* Brief
The data below holds a line containing "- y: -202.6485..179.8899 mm" and a line containing "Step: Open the"; please quote exactly those two lines and every line between them, and nothing else.

* Dataset excerpt
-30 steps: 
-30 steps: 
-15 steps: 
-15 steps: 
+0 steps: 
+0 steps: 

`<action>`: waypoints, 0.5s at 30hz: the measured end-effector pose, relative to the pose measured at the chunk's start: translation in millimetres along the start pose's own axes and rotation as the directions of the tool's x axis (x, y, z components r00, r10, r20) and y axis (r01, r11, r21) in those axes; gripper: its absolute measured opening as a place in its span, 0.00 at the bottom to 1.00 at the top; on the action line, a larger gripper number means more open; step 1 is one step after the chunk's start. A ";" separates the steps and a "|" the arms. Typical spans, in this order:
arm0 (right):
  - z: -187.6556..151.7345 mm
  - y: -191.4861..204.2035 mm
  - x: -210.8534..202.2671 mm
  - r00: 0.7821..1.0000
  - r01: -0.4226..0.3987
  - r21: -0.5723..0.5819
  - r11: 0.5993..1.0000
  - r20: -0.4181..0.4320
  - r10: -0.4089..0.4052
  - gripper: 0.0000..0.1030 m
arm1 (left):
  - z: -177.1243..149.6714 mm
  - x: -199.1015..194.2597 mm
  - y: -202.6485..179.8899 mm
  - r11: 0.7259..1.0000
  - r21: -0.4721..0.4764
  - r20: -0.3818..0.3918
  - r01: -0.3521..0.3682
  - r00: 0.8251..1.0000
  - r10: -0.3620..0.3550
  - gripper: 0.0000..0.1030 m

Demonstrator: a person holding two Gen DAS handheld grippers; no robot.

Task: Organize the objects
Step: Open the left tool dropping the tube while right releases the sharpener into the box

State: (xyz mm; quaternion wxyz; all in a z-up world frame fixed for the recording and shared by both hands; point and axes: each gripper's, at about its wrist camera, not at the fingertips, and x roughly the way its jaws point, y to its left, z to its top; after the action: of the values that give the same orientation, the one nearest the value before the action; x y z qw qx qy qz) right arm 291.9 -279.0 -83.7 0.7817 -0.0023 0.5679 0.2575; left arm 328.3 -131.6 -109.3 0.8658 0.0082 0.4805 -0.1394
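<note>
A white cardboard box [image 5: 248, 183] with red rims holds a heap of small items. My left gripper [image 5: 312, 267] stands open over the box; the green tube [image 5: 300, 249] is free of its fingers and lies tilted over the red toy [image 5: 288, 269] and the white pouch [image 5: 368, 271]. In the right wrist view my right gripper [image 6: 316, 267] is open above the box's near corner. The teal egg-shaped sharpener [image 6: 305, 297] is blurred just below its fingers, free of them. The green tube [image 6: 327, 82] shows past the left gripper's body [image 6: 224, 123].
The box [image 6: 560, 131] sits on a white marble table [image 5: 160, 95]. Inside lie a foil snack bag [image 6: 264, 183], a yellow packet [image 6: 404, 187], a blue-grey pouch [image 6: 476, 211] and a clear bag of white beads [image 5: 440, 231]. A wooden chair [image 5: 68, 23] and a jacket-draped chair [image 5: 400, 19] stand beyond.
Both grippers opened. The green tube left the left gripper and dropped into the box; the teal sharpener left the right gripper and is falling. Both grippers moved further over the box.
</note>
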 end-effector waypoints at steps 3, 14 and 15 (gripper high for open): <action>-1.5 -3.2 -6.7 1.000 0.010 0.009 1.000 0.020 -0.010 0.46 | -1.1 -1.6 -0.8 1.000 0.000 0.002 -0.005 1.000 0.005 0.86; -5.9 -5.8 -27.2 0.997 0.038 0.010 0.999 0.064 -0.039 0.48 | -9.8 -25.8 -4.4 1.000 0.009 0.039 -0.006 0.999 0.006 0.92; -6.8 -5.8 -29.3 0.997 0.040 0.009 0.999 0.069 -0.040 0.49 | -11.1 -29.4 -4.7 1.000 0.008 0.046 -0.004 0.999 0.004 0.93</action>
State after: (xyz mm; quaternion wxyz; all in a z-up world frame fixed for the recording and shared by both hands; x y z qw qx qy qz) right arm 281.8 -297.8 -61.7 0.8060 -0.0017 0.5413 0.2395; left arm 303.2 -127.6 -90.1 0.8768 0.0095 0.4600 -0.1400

* Output of the exercise
  - y: -202.6485..179.8899 mm
  - r11: 0.7259..1.0000
  - r21: -0.4721..0.4764
  - r20: -0.3818..0.3918
  - r01: -0.3521..0.3682
  - r00: 0.8251..1.0000
  - r10: -0.3620..0.3550
  - gripper: 0.0000..0.1030 m

Demonstrator: a person holding two Gen DAS handheld grippers; no robot.

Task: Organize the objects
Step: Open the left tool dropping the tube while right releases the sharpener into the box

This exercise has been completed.